6 Steps to Make Your New Year’s Resolutions Work

Happy New Year! It’s that time again for new year’s resolutions which, depressingly, less than 10% of us manage to stick to.

Resolving to lose weight and get fit is easy when you’re in the post-Christmas bloat. But willpower will only get you so far. What happens in mid-January when you’re cold, hungry, bored of your new exercise regime, and just fancy pie, mash and red wine in front of the TV?

You need to plan a strategy for success. So grab a pen and paper, and let’s start. Seeing your thoughts in your own handwriting is very powerful and helps get things clear in your mind. You wouldn’t do a big food-shop without a shopping list, and this is no different.

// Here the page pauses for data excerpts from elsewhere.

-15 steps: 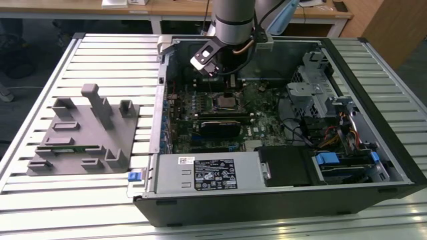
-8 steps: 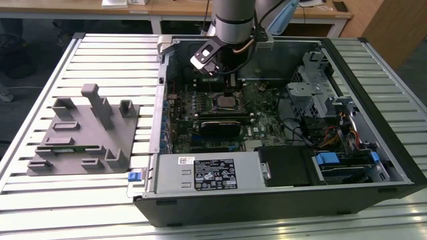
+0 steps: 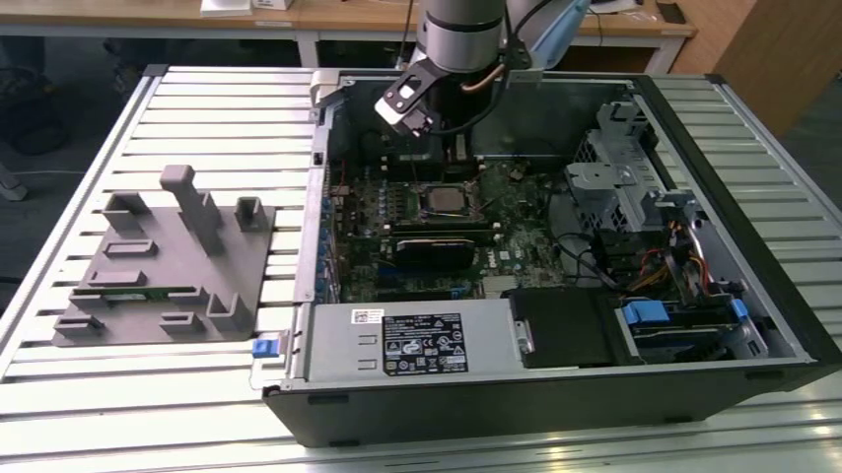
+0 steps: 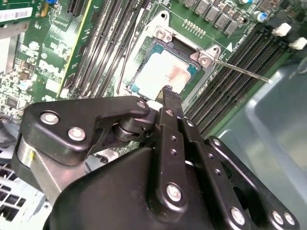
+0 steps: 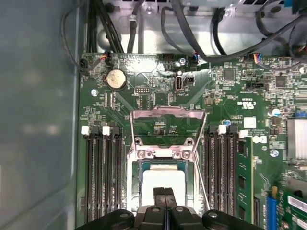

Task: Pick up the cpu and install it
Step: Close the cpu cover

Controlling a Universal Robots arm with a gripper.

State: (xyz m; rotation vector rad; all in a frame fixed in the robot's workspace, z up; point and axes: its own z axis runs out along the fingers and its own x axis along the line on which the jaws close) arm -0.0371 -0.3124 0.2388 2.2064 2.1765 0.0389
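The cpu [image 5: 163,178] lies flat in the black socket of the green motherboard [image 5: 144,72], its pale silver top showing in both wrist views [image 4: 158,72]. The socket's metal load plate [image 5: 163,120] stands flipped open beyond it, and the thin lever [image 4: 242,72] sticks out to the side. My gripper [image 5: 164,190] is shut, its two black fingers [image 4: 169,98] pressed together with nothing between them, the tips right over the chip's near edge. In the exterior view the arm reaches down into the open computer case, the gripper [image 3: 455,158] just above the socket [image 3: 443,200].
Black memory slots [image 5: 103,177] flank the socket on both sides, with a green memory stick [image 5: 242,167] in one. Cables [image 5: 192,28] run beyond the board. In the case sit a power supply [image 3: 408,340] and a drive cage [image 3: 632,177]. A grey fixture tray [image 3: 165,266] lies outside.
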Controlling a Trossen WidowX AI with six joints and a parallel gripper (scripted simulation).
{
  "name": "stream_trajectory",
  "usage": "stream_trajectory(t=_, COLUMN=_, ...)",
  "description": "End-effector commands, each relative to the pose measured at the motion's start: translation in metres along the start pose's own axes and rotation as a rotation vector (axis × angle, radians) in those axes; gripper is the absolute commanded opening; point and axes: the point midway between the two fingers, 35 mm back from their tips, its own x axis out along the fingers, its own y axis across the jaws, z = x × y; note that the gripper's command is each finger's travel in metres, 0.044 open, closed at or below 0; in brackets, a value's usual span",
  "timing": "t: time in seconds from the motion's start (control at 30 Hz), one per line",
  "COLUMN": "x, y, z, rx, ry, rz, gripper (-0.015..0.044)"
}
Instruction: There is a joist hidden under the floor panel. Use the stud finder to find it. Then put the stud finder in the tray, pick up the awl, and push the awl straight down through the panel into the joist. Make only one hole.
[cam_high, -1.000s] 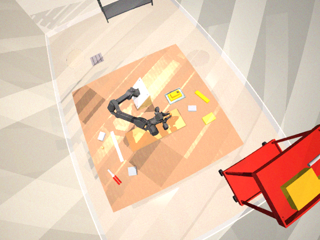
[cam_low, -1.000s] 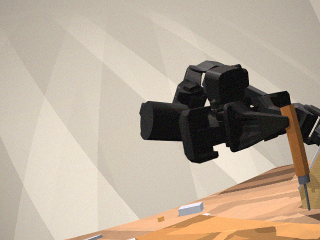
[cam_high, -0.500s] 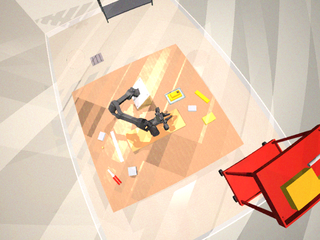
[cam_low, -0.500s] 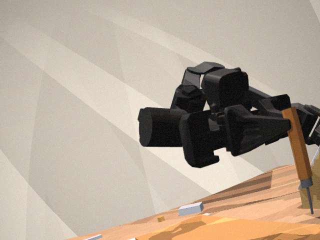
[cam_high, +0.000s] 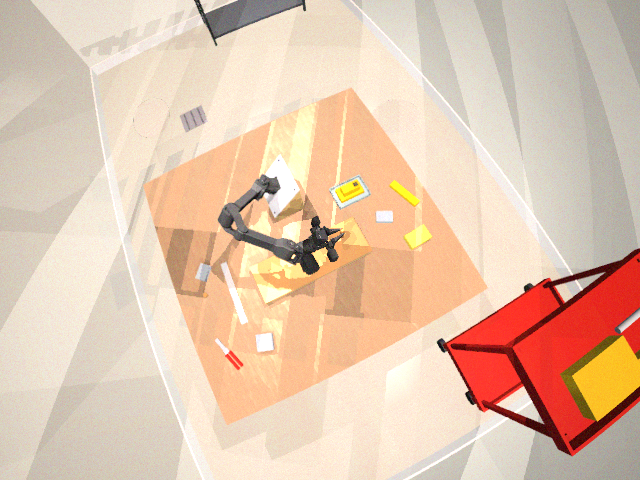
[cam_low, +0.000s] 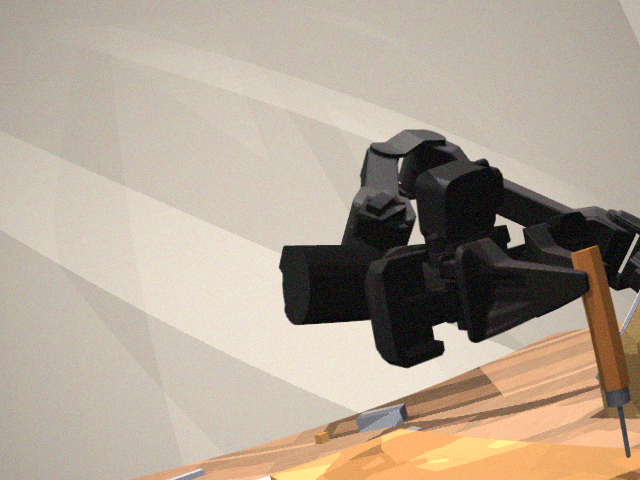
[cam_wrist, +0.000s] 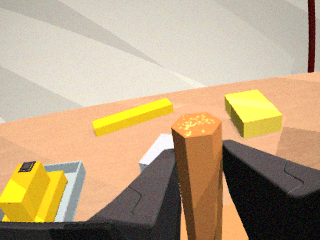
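My gripper (cam_high: 341, 235) (cam_low: 587, 284) (cam_wrist: 198, 155) is shut on the awl's orange six-sided handle, near its top. The awl (cam_low: 604, 330) (cam_wrist: 200, 172) hangs roughly upright with its thin grey point down, over the floor panel (cam_high: 281, 286) (cam_low: 465, 462). The exterior view shows the tip against the panel's surface near its far edge; whether it touches cannot be told. The wrist view does not show the tip. The yellow stud finder (cam_high: 349, 191) (cam_wrist: 25, 195) lies in the pale grey tray (cam_wrist: 78, 187). The joist is hidden; I see no hole in the panel.
A yellow bar (cam_high: 404, 192) (cam_wrist: 132, 116), a yellow block (cam_high: 417, 236) (cam_wrist: 254, 112) and a pale block (cam_high: 384, 216) (cam_wrist: 156, 152) lie beyond the panel. A white strip (cam_high: 234, 293), a red-handled tool (cam_high: 232, 357) and a white block (cam_high: 264, 342) lie on the other side.
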Motion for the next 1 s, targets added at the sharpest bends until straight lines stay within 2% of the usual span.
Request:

The six steps to ensuring your new year’s resolutions actually work:

  1. Be specific about what you want. Do you want to be a certain weight; train for a sporting event; give up smoking; get stronger and fitter?  You cannot spend too long at this stage working out precisely want you want. How can you get want you want if you don’t know exactly what it is?
  2. Keep asking yourself ‘why’. Say, for example, you decide you want to lose a stone. Ask yourself why 1 stone? Would you actually prefer to fit into your clothes more comfortably or even drop a dress size? Make sure your goal is relevant to the outcome that you are hoping for.
  3. Be realistic. For me, this is the most important point. If you didn’t exercise 5 times a week and live on steamed veg last year, you won’t this year either. If you only have time to exercise once a week, then plan for that. You’ll be disheartened and give up if you can’t reach your goals because you’ve been over ambitious.
  4. Know where you are right now. By that, I mean take body measurements if you want to lose weight (waist and hips measurements at their widest points), test your fitness if you want to improve your fitness (time how long it takes to walk a certain distance or count how many repetitions of a certain exercise you can do), or count exactly how many cigarettes you smoke if quitting is your goal. These test results will help you measure your progress to ensure you keep heading towards you goal.
  5. Give yourself a deadline. Saying “I’m going to get fit” is too open-ended; you need a time limit to your resolutions. But make it realistic! For the weight loss example, aim for about 1 pound per week and work out your deadline from there. If you’re entering a sporting event, someone else will already have given you a deadline! Or your deadline could be a daily or weekly objective, like lowering your alcohol consumption.
  6. And finally, be kind to yourself. Please don’t give up just because you ate all those biscuits or you’ve missed your workouts for a week. Tomorrow is another day and you’ll do better then. Take another look at your goals, re-focus and know that you can do it!

Below are a few of examples of goals, to give you an idea of how to set your own goals:

  • I will comfortably fit into my favourite shorts for my summer holiday in August 2016.
  • I will be able to walk 3 miles in under 1 hour by June 2016.
  • I will reduce my alcohol intake to 10 units per week (2 units = standard 175ml glass of wine) by May 2016.
  • I will have breakfast of porridge, muesli or a boiled egg everyday.
  • I will hire a personal trainer by the end of January 2016 to help me reach my goals! 😉

The first step to reaching your goals is planning. And it starts right now! What will you be planning for?